For the intervention, the aim was to design an anti-stigma campaign that was acceptable to adolescents. This was achieved through co-designing the materials to ensure that they were adolescent-friendly, contextually relevant, drew on and reflected the experiences of adolescents living in slum communities.

A total of 34 meetings were organized over a 10-month period (January 2021 to October 2021) with AEAG members (19 meetings with older adolescents and 17 meetings with younger adolescents). These meetings were facilitated by researchers (SKY, SK, SP) from the project with support from other project staff. In the first few meetings the aim was to acquaint the AEAG with the project, identify common stressors faced by adolescents that impact their mental well-being, understand their current coping strategies, and discuss experiences of stigma related to mental health. In subsequent meetings, strategies to deliver a community-based anti-stigma campaign and the content for campaign materials were discussed. The key suggestions made by AEAG members were discussed by the researchers and were subsequently used to develop resource materials and adopt implementation strategies. These were then discussed with the AEAGs iteratively and refined. AEAG feedback was also sought to identify ways in which to engage with other adolescents in the area and their parents.
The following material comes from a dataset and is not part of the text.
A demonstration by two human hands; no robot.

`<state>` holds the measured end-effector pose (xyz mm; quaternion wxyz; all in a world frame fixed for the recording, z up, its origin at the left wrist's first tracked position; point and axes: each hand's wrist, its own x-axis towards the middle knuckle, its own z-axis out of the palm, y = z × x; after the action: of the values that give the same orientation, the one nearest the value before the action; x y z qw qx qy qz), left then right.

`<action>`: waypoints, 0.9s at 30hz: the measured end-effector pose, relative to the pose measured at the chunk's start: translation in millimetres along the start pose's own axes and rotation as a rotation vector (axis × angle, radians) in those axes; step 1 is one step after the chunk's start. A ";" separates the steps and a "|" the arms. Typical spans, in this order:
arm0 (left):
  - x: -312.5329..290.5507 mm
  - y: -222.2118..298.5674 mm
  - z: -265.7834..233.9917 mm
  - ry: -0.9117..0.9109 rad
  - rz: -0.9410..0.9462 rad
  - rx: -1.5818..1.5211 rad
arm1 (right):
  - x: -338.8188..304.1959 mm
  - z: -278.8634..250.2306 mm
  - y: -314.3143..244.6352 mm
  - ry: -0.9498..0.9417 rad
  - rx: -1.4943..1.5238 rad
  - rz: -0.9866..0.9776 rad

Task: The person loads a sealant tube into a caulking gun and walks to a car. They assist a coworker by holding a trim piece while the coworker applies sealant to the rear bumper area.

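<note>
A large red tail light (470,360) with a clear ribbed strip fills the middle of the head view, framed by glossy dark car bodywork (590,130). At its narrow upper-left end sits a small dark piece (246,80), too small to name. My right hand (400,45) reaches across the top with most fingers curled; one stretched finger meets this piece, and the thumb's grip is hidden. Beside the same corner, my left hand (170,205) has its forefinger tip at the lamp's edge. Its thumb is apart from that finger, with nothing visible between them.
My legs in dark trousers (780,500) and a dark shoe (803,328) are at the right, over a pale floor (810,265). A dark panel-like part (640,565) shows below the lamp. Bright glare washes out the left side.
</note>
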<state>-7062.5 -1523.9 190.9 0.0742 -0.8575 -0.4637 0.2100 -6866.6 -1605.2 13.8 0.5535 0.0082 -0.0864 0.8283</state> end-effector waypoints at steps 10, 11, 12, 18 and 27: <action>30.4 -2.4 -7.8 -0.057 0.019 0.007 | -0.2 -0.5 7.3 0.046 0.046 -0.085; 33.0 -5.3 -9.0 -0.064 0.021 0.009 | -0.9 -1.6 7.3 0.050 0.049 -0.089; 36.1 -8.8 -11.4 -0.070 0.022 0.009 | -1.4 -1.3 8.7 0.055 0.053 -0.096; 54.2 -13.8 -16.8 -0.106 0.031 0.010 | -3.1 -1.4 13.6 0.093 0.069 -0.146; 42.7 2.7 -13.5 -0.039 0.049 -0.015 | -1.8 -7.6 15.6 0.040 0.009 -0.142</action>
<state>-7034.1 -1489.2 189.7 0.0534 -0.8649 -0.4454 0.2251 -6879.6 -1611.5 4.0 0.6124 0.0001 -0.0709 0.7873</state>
The following IEC materials were developed in the Hindi and Telugu languages.

C(i) interactive games with mental health messages

Games were viewed by the AEAG as the most popular way of reaching out to adolescents. In Delhi site ‘snakes and ladders’ was suggested and in the Vijayawada site adolescents suggested using the popular sport of cricket as a theme to develop a board game. Younger adolescents and girls proposed ‘hopscotch’ as a popular game. These suggestions were taken up by the research team. Mental health related messages were integrated into the design of these games. For example, in snakes and ladders all behaviours promoting mental wellbeing (such as sharing problems faced or sharing experiences) were printed at the base of ladders, while behaviours that had an adverse impact on mental wellbeing (such as consuming intoxicants in large amounts) were printed at the head of the snakes. The games were played by AEAG members, and the messages were finalised based on their feedback.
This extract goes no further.